PROBLEM DETAILS>
Where a line of the listing below includes the word "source", reproduce that line.
────────────────
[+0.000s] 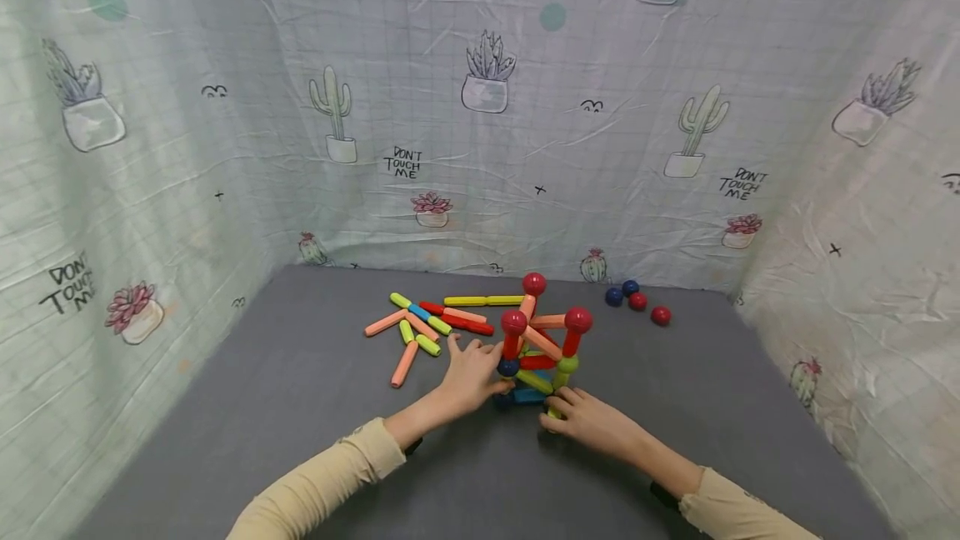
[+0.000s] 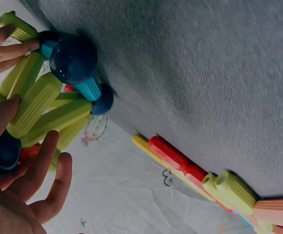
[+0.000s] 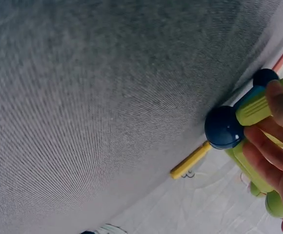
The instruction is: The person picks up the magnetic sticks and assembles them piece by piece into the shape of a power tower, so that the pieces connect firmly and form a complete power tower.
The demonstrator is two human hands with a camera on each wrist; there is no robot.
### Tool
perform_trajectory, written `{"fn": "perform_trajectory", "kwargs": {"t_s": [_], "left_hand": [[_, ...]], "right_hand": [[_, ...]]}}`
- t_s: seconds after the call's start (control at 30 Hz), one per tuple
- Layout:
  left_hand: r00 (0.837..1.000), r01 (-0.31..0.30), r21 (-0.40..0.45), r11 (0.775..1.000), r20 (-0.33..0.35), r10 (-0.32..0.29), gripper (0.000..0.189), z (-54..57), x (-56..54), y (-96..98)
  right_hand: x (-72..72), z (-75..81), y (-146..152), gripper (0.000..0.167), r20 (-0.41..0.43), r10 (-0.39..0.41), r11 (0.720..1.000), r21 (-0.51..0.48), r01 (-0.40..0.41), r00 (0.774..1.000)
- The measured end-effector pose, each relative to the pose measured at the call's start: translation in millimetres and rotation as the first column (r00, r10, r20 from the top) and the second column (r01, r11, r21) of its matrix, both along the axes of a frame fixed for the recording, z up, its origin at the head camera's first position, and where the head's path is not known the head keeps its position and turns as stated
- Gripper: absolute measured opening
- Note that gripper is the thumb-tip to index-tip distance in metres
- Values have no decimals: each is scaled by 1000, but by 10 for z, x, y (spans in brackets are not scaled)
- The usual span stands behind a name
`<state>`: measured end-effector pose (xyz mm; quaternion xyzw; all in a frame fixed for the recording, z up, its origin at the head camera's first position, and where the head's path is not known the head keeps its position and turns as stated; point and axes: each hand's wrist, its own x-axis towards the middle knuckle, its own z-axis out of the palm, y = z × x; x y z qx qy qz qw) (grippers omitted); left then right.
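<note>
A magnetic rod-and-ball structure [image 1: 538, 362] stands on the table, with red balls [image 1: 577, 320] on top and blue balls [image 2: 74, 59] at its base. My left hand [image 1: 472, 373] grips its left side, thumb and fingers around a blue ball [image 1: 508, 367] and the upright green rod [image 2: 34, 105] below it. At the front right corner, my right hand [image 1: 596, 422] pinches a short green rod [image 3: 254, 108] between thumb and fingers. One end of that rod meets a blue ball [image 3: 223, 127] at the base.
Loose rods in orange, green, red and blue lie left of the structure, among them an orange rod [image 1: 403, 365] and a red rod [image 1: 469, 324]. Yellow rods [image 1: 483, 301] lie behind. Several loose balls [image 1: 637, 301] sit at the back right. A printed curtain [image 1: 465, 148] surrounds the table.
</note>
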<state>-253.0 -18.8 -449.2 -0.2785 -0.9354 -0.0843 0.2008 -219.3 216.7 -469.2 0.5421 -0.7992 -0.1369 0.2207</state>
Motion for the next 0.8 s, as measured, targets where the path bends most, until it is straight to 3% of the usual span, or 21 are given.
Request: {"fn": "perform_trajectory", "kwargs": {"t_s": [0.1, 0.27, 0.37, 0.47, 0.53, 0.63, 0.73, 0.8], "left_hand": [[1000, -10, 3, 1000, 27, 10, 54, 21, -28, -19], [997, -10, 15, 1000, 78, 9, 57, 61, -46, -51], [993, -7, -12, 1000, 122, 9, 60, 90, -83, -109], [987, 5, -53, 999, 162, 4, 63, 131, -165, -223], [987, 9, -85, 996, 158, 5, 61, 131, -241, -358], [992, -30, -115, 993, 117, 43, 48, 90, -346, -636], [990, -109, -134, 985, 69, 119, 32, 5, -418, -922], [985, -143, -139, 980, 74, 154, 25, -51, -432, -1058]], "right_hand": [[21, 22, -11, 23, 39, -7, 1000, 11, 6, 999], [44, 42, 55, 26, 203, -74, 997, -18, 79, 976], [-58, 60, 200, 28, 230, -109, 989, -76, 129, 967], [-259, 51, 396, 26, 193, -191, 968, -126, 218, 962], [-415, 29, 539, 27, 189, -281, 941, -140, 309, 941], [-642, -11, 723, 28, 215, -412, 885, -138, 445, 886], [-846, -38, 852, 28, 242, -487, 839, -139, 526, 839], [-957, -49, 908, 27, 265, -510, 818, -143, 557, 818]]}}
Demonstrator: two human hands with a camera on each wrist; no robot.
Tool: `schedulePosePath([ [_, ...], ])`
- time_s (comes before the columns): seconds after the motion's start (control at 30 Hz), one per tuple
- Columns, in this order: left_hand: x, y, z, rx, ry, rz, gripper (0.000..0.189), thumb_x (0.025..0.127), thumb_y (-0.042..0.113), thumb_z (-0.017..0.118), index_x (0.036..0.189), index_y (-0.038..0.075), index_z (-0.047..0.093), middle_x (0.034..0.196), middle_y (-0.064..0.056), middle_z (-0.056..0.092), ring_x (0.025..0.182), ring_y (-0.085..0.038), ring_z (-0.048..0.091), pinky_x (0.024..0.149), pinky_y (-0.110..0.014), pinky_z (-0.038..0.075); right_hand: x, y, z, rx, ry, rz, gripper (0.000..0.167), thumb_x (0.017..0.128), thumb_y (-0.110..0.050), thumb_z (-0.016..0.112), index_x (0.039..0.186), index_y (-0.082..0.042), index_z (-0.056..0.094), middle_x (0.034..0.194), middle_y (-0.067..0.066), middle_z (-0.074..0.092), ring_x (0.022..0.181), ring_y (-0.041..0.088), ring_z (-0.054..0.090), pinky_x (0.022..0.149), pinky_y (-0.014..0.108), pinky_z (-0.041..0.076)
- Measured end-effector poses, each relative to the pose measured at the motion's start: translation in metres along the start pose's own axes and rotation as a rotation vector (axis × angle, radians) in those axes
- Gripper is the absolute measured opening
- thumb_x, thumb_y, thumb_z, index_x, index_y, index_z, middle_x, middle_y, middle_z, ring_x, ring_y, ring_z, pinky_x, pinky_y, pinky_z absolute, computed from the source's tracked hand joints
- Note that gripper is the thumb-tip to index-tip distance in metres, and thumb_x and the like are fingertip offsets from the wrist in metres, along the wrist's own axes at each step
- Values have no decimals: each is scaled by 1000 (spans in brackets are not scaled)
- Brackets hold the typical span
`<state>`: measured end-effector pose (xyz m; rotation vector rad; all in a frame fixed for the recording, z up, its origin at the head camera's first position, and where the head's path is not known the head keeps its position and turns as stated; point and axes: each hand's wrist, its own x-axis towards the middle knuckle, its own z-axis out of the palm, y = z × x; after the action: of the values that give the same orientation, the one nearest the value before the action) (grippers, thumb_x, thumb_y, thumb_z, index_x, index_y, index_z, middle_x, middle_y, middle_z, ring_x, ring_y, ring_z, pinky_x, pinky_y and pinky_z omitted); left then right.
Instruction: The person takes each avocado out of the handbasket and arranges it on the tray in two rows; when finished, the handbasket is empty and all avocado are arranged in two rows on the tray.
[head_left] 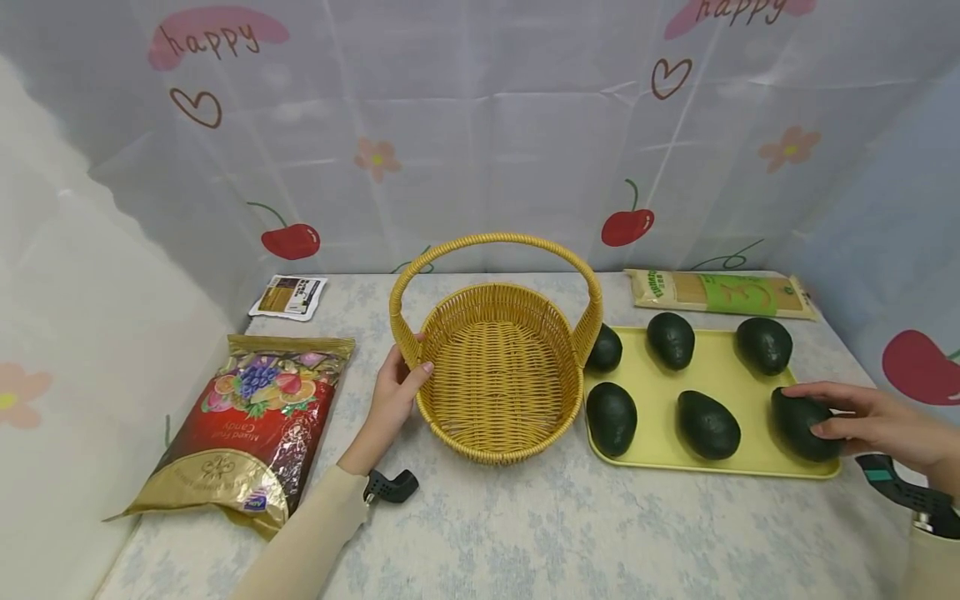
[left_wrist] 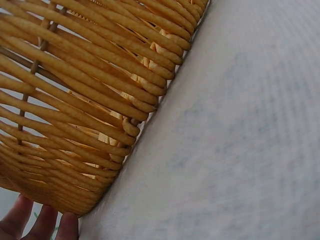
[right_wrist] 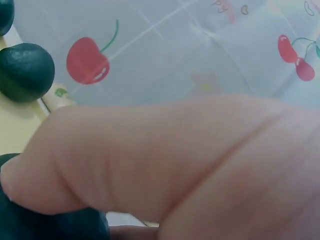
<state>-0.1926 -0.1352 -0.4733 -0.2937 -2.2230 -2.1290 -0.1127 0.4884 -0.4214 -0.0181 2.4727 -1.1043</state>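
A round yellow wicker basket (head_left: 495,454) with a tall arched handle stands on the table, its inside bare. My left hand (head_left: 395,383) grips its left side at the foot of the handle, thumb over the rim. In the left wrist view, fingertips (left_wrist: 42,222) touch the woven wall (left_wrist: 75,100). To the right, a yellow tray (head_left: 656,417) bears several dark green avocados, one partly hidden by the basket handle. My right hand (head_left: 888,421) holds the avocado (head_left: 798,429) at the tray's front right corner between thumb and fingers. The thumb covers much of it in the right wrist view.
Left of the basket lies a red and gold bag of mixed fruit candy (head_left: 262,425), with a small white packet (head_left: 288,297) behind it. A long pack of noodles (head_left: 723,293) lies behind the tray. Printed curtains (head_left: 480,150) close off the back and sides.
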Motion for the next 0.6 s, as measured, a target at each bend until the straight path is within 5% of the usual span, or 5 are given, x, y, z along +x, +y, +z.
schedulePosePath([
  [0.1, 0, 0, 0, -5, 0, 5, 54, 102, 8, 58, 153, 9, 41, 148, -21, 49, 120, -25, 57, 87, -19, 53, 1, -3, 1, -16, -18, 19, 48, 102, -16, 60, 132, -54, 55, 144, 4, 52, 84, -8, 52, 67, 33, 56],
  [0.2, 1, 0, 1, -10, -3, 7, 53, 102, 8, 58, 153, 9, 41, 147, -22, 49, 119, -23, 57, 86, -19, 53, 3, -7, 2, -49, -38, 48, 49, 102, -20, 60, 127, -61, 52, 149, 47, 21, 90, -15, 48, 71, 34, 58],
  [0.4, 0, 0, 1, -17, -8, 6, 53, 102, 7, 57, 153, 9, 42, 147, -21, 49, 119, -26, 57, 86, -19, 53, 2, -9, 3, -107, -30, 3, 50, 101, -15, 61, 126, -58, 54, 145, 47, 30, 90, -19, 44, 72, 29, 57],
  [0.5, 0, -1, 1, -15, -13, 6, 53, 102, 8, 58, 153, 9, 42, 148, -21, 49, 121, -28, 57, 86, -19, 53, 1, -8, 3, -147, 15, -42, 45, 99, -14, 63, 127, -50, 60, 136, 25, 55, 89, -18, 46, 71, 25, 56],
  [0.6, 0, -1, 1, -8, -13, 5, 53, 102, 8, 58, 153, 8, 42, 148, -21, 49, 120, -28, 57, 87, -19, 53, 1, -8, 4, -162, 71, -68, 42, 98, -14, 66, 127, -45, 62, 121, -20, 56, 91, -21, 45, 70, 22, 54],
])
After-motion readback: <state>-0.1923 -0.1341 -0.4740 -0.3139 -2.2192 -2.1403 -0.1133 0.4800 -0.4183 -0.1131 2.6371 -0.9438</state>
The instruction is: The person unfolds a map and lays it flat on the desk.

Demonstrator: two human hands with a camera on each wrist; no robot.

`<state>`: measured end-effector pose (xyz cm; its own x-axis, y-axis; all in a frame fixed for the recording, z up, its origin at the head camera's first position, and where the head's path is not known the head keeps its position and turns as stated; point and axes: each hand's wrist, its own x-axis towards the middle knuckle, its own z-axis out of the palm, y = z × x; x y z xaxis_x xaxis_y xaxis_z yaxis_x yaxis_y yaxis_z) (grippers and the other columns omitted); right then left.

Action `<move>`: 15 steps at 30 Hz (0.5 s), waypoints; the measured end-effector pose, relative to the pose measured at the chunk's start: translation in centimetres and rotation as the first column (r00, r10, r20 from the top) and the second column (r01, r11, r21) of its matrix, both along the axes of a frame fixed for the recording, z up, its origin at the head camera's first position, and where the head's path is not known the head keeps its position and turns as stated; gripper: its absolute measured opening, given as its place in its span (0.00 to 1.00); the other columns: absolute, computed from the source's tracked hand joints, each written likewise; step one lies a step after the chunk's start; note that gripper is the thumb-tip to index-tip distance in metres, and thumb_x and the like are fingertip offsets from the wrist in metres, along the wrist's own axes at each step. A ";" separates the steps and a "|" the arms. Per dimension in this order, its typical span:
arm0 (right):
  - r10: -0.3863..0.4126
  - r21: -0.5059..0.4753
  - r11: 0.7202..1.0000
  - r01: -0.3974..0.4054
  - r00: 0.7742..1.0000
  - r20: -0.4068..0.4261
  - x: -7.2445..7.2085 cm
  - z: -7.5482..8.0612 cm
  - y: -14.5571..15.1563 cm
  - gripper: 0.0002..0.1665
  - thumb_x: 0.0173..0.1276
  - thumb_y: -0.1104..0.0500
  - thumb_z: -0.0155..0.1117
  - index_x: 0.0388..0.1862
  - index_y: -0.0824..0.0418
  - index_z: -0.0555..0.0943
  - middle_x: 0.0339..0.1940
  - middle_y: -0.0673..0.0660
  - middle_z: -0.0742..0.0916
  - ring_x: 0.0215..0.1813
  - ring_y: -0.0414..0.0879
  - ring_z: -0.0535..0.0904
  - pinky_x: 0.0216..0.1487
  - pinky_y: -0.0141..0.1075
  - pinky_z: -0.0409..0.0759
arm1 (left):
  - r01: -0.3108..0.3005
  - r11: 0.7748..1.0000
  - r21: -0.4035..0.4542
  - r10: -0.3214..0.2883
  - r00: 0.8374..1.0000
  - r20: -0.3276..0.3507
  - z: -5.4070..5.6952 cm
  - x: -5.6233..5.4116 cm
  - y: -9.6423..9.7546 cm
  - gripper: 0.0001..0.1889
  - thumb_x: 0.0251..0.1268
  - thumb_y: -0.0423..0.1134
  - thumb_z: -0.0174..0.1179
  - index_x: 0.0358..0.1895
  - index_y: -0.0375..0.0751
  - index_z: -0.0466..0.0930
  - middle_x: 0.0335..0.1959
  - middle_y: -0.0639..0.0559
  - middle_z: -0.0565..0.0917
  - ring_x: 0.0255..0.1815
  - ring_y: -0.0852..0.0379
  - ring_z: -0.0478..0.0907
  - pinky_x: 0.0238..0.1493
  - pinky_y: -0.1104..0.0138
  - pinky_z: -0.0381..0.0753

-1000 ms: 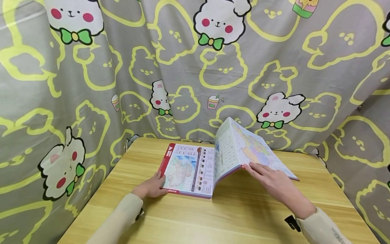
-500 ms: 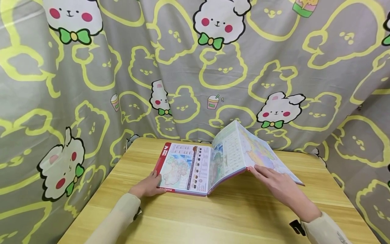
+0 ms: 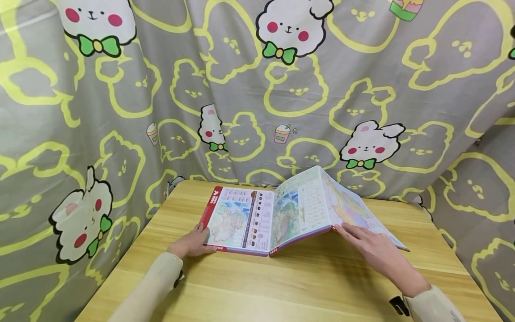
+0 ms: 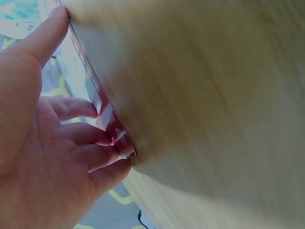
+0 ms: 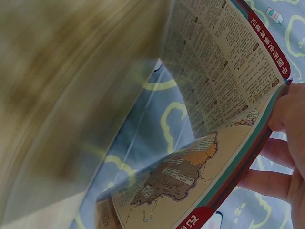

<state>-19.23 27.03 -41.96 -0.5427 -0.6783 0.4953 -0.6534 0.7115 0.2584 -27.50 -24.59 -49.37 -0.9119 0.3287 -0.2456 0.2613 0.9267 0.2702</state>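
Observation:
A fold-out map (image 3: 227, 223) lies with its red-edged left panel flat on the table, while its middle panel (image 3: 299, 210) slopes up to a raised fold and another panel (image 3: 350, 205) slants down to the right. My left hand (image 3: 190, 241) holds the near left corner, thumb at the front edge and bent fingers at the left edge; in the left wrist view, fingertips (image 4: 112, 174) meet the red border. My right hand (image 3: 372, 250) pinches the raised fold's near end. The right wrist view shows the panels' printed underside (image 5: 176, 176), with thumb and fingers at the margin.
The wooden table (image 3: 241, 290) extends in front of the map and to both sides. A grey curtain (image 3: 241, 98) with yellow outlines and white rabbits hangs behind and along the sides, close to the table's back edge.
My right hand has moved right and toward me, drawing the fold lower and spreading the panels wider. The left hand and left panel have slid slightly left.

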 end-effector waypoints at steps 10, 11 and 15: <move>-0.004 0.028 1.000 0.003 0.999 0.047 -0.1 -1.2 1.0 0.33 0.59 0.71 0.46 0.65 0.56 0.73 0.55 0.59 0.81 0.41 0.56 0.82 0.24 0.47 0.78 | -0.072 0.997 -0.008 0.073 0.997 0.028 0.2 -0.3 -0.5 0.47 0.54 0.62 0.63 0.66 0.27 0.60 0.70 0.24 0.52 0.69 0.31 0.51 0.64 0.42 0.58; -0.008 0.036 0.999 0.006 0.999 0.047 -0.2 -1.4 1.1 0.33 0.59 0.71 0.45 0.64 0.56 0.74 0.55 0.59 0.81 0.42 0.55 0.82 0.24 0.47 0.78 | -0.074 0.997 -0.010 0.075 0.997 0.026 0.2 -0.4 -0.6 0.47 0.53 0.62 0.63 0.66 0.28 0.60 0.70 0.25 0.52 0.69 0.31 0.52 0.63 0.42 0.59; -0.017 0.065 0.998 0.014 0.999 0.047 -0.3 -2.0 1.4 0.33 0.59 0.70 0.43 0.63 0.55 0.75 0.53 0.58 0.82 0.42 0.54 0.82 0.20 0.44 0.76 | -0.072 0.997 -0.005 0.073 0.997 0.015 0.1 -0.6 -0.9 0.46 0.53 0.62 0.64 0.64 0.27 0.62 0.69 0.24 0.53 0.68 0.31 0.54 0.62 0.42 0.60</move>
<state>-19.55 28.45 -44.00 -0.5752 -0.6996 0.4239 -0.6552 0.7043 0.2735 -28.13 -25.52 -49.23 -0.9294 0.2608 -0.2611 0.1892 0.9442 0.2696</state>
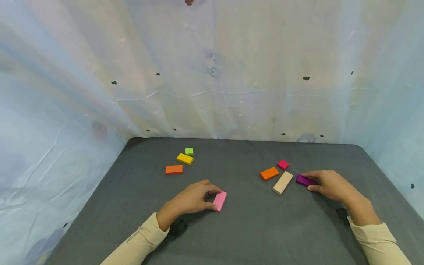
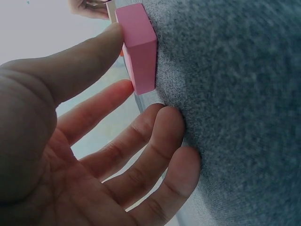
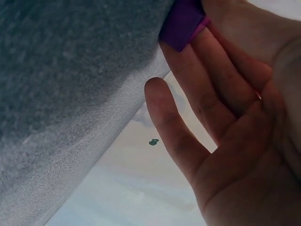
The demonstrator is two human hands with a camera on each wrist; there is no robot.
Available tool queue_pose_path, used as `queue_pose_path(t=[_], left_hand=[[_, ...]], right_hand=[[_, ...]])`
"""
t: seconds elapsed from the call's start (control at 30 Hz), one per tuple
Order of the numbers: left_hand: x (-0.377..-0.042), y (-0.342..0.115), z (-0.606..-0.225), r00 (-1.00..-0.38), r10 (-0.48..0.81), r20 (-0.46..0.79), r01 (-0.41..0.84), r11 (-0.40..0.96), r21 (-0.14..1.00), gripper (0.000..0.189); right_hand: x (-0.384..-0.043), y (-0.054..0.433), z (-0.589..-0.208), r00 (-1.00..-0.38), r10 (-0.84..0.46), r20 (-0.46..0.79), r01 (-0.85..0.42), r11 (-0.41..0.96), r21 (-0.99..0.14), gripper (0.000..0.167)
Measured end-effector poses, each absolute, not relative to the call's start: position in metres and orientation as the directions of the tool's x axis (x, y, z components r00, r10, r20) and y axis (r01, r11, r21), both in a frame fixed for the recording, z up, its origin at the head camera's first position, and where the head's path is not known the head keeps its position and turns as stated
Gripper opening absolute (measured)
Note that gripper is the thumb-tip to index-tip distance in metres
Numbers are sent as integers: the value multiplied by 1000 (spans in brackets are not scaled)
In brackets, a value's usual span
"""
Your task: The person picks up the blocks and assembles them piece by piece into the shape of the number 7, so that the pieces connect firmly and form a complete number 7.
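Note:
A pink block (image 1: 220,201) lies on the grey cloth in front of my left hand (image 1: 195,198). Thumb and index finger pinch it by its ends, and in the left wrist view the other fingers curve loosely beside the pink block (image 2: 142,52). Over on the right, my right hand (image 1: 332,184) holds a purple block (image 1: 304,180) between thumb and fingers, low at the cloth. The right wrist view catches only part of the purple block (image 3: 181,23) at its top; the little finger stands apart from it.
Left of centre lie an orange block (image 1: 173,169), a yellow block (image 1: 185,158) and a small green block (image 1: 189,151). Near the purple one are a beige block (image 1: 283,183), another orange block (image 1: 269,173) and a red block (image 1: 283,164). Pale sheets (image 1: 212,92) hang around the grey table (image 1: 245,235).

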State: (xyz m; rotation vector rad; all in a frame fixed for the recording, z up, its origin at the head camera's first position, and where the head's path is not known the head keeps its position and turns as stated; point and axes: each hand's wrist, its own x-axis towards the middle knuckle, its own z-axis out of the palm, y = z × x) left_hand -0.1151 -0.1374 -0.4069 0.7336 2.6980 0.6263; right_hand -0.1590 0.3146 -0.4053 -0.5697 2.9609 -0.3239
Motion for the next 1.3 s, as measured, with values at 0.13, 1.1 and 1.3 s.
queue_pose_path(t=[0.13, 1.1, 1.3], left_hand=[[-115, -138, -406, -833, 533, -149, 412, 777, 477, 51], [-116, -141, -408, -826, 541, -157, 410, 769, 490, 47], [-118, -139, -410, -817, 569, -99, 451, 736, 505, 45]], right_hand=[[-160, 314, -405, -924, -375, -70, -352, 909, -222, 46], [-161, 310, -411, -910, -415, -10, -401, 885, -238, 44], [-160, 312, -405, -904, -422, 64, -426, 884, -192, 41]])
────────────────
WRITTEN ANSWER>
- thumb_x, thumb_y, thumb_z, index_x, index_y, index_z, middle_x, middle_y, middle_z, ring_x, ring_y, ring_z, pinky_x, pinky_y, pinky_z absolute, computed from the source's tracked hand joints
Action `<move>`: 15 steps at 30 Hz (0.5 s), waypoints; the measured end-effector pose, relative to the pose measured at the chunk's start: translation in centimetres and rotation as the first column (r00, r10, r20 from the top) and the second column (r01, r11, r21) of its matrix, both along the axes of a frame fixed for the recording, z up, its origin at the head camera's first position, and where the head's path is not known the head keeps its position and turns as stated; gripper: its absolute measured opening, given as its place in its span (0.00 to 1.00); the other columns: absolute, computed from the source's tracked hand joints, each written likewise; step one lies a step after the chunk's start; note that gripper is the thumb-tip to index-tip distance in metres, and thumb_x and the like are fingertip offsets from the wrist in metres, along the wrist's own axes at each step. A ";" separates the steps and a "|" the arms. Per dimension in this order, its typical span:

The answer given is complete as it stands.